[[ Materials provided open ]]

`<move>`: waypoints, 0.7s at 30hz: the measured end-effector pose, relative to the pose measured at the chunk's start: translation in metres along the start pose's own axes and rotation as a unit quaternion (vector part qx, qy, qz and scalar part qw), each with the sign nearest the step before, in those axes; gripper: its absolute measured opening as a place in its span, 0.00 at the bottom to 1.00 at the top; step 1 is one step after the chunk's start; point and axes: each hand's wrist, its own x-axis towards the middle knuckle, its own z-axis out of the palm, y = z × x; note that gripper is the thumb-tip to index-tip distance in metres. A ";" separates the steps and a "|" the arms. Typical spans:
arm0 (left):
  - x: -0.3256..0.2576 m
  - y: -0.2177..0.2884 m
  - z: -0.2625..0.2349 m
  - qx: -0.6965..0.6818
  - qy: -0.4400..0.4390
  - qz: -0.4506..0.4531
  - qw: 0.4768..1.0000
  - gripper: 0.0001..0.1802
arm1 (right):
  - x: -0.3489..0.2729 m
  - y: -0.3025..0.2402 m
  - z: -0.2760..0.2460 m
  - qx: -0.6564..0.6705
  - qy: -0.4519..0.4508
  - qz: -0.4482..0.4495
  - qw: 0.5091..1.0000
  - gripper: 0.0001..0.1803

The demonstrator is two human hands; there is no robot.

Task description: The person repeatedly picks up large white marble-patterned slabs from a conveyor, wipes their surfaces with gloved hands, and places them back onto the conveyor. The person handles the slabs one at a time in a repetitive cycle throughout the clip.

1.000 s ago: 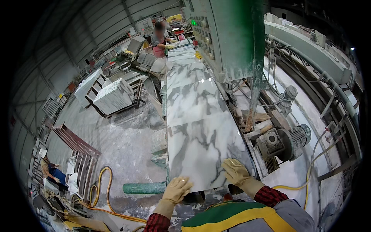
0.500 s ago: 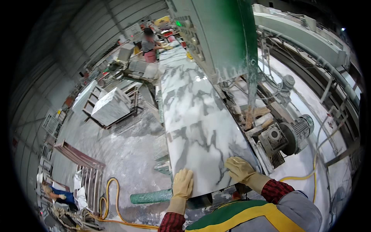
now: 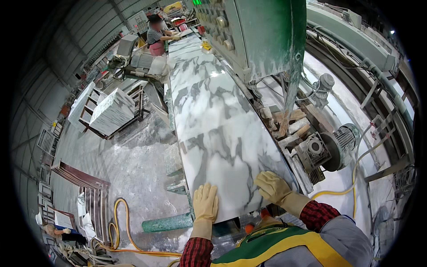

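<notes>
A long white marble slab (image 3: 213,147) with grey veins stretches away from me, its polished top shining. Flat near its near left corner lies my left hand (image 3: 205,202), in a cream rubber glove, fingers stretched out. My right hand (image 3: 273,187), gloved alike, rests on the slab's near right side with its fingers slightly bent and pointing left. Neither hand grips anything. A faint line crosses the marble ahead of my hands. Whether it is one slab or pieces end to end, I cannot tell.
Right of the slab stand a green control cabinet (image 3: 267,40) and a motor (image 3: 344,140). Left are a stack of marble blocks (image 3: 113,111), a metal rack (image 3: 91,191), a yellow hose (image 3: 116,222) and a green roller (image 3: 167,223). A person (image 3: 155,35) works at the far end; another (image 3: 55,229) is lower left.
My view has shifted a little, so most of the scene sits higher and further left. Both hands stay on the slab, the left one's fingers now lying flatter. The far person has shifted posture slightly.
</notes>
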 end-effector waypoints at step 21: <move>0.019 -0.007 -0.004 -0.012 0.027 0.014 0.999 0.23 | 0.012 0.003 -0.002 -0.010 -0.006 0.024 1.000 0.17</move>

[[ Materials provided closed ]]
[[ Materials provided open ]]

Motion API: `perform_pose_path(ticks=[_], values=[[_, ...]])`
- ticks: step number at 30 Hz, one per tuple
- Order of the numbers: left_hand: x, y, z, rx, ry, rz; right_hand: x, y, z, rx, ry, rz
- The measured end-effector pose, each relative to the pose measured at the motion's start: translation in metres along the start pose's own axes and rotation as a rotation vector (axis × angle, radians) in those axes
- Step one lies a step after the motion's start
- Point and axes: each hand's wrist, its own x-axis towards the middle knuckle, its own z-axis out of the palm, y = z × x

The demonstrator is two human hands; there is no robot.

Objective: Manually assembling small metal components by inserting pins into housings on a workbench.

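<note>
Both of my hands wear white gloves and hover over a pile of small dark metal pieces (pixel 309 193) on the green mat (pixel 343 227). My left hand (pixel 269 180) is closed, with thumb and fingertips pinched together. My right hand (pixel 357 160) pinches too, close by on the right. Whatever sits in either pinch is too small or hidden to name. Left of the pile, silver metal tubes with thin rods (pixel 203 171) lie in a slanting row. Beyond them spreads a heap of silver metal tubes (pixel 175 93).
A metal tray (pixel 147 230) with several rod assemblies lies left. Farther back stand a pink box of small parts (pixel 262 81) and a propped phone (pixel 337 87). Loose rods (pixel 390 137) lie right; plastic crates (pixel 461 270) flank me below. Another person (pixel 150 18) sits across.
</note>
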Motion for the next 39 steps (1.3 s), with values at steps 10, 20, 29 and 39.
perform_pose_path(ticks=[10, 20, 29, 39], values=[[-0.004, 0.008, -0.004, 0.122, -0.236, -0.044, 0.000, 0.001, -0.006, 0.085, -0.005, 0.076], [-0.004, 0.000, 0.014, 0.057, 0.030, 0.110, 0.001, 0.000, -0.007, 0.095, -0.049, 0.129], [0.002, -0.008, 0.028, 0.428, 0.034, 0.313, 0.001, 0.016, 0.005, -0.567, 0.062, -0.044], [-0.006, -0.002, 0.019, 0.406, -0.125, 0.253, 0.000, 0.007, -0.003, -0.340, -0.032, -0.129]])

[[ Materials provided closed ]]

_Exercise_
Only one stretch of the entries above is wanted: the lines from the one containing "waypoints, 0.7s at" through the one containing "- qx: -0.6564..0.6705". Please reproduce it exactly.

_Finished task_
`<move>`: waypoints, 0.7s at 30hz: the measured end-effector pose, relative to the pose measured at the chunk's start: translation in metres along the start pose's own axes and rotation as a unit quaternion (vector part qx, qy, qz and scalar part qw), each with the sign nearest the step before, in those axes; gripper: its absolute measured opening as a place in its span, 0.00 at the bottom to 1.00 at the top; step 1 is one step after the chunk's start; point and axes: each hand's wrist, its own x-axis towards the middle knuckle, its own z-axis out of the palm, y = z × x; note that gripper is the thumb-tip to index-tip distance in metres. A ";" separates the steps and a "|" the arms. Typical spans:
arm0 (left):
  - x: -0.3256..0.2576 m
  - y: -0.2177..0.2884 m
  - z: -0.2625..0.2349 m
  - qx: -0.6965..0.6818
  - qy: -0.4400..0.4390
  - qz: -0.4506..0.4531
  - qw: 0.4768..1.0000
  - gripper: 0.0001..0.1802
arm1 (right):
  - x: -0.3489..0.2729 m
  - y: -0.3025..0.2402 m
  - z: -0.2760..0.2460 m
  - qx: -0.6564..0.6705

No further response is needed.